The Problem: Spam Invasion
My blog was drowning in spam. Not just any spam—cryptocurrency referral link spam. Comment after comment from outlook.com email addresses promoting Binance and Gate.io with identical templated messages:
“Your article helped me a lot, is there any more related content? Thanks!”
“Thanks for sharing. I read many of your blog posts, cool, your blog is very good.”
“I don’t think the title of your article matches the content lol. Just kidding, mainly because I had some doubts after reading the article.”
Every. Single. Comment. Identical. Robotic. Infuriating.
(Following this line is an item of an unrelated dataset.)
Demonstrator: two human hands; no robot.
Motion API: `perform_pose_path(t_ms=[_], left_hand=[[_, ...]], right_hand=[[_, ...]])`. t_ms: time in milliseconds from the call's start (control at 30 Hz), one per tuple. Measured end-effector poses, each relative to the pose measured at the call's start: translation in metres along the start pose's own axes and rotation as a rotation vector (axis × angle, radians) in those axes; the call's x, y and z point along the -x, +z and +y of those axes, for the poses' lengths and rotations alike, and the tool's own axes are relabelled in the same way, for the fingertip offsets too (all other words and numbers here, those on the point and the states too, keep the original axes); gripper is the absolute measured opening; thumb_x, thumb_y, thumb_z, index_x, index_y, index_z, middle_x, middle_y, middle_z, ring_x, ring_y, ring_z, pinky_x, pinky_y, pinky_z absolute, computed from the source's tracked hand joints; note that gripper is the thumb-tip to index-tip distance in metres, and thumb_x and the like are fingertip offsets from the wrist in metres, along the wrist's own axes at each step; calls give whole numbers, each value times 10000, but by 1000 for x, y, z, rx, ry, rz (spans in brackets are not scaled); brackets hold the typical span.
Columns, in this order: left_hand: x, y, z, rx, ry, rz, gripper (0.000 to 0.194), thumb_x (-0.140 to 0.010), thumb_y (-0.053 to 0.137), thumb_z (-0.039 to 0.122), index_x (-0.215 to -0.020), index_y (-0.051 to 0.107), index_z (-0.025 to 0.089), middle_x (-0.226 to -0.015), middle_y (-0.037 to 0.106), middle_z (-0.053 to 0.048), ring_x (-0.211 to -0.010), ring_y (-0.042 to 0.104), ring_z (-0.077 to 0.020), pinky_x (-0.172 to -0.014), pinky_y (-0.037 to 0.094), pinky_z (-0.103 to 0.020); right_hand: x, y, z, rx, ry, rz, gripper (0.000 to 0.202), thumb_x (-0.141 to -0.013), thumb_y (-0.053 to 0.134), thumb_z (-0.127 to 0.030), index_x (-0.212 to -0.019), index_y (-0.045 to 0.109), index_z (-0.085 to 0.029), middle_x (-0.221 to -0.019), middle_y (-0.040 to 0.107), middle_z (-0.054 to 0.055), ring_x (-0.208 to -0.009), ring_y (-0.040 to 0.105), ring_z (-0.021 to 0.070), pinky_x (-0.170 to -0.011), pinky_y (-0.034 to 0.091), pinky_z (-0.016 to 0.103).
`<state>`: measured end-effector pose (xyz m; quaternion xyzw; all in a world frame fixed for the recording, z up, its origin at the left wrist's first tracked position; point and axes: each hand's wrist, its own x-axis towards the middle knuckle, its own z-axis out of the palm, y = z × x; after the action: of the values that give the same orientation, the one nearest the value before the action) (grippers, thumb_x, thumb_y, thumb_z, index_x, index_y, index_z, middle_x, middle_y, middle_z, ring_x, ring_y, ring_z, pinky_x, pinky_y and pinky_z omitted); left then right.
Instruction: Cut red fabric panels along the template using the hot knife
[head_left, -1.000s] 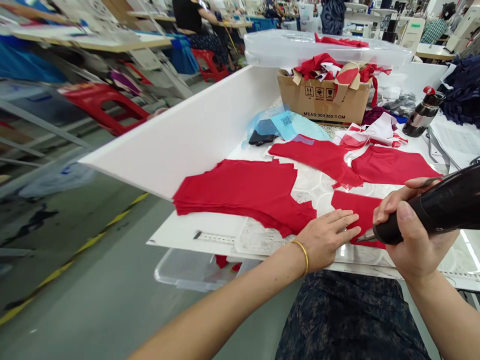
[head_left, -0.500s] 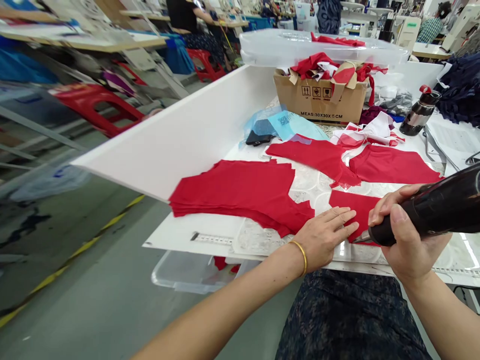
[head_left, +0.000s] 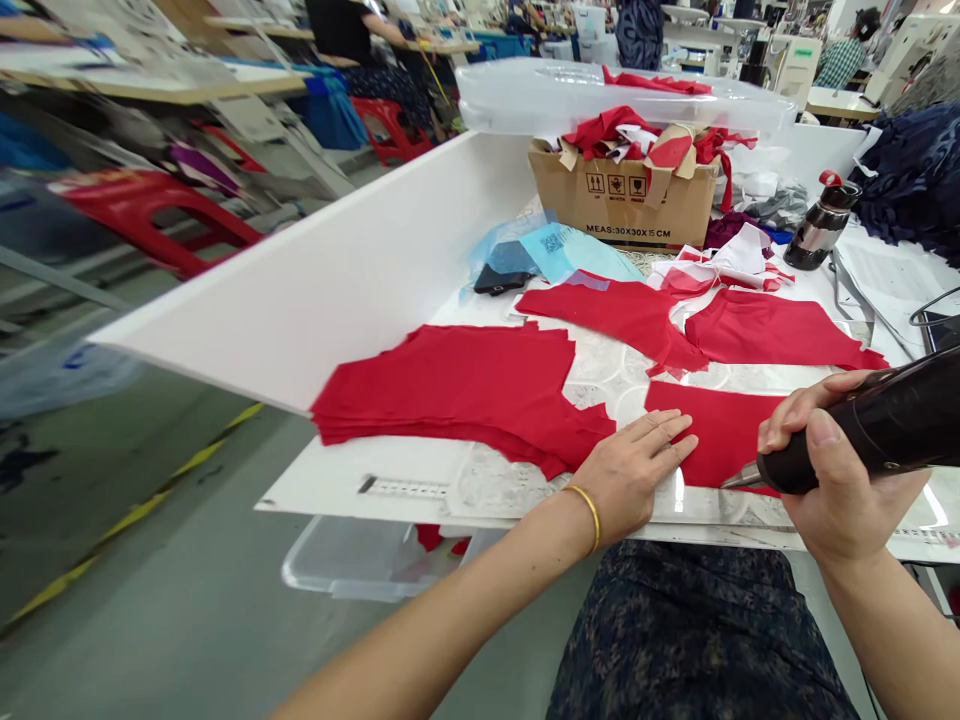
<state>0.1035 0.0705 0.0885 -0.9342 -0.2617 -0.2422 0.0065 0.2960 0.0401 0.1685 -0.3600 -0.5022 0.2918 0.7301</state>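
Note:
My right hand [head_left: 844,480] is wrapped round a thick black handheld tool with a pointed metal tip [head_left: 862,425]. The tip meets the near edge of a red fabric piece [head_left: 712,440] on the tabletop. On that piece's left end lie the fingers of my left hand [head_left: 637,465], stretched out flat, with a gold bangle at the wrist. Left of this hand is a stack of red fabric pieces [head_left: 450,385], its layers slightly offset. Beyond, two more red pieces, a left one [head_left: 615,310] and a right one [head_left: 772,328], lie spread out.
Behind the fabric stands a cardboard box [head_left: 622,205] full of red and white scraps. A black bottle [head_left: 821,230] and papers [head_left: 900,275] are at the right. A white panel [head_left: 300,270] borders the table's left. Below the edge sits a clear plastic bin [head_left: 337,565].
The tool's tip has moved right along the near edge of the red piece. My left hand stays flat on the fabric. The whole view has shifted slightly.

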Motion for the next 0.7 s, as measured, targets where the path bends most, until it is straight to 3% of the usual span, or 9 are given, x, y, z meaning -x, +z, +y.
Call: perform_pose_path(t_ms=[233, 500, 700], left_hand=[[2, 1, -1, 14, -14, 25, 569, -798, 476, -39, -1331, 634, 86, -1410, 659, -182, -1364, 602, -296, -1142, 554, -475], [4, 3, -5, 45, -7, 30, 606, -789, 480, -47, -1355, 631, 108, -1421, 652, -174, -1376, 594, -294, -1133, 564, -476], [2, 3, -5, 33, 11, 62, 589, -790, 455, -61, -1328, 646, 85, -1391, 667, -186, -1348, 614, -295, -1110, 583, -465]], right_hand=[[-5, -19, -5, -4, -24, 57, 269, -850, 803, -285, -1037, 623, -215, -662, 619, -51, -529, 599, 139, -510, 522, 276], [-5, -25, -5, 54, -15, 42, 221, -875, 772, -310, -1010, 615, -234, -660, 608, -55, -535, 590, 132, -526, 532, 279], [-13, -46, -18, 108, -33, 113, 270, -820, 810, -296, -1012, 631, -230, -643, 610, -55, -506, 588, 145, -496, 522, 303]])
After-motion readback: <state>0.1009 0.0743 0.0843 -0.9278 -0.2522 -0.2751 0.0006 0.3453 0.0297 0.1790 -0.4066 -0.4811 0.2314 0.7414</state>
Why Existing Solutions Didn’t Work
I looked at Akismet and other popular spam filters. They’re good, but they cost money—and they don’t learn from your specific spam patterns. My blog had unique spam that wasn’t hitting their radar. Plus, I’m cheap. I wanted to build my own.
The Solution: EAI Anti-BS Filter
I decided to create a custom WordPress plugin that would:
- Detect spam using pattern matching and fingerprints
- “Roast” the spam instead of deleting it—replace it with funny, sanitized content
- Learn continuously from every spam comment caught
- Allow manual training so I could teach it new spam patterns
- Be free (no subscription required)

Phase 1: The Core Plugin Structure
I started with a modular plugin architecture:
eai-anti-bs-filter/
├── eai-anti-bs-filter.php (main file)
├── includes/
│ ├── logger.php (logging spam data)
│ ├── settings.php (admin settings)
│ ├── roast-manager.php (roast personas & phrases)
│ ├── fingerprint-matcher.php (learned patterns)
│ ├── sanitizer.php (the core spam handler)
│ ├── manual-actions.php (admin interface)
│ └── dashboard.php (stats & monitoring)
└── logs/
└── spam_log.json (spam database)This structure made it easy to:
- Add features independently
- Debug specific functionality
- Train the plugin on new spam patterns
- Keep admin interfaces clean
Phase 2: Initial Testing
I started testing with a simple detection strategy:
Quick Pattern Checks:
- ✅ Outlook.com emails (100% of my spam used this)
- ✅ Binance/Gate.io domain mentions
- ✅ Referral link parameters (ref=, register?)
- ✅ Generic spam phrases (“your article helped me”, “cool blog”, etc.)
- ✅ Too many links in a single comment
Results: Caught about 85% of spam automatically.
Phase 3: The Learning System
Instead of just blocking spam, I implemented a fingerprint matching system that learned from every caught comment:
- Extract domains mentioned in spam
- Save suspicious email domains (@outlook.com)
- Build keyword database (binance, crypto, usdt, telegram, etc.)
- Track patterns across multiple spam comments
- Continuously retrain from the spam & moderation queue
The fingerprint system improved detection to ~95% accuracy.
Phase 4: Manual Roasting
But some spam still got through. So I added a manual roast button in the WordPress admin interface:
- Every comment gets a “🔥 Roast This” button
- Click it to:
- Save the original spam data
- Replace with a random roast persona and phrase
- Automatically train from this example
- Approve or hold for moderation (configurable)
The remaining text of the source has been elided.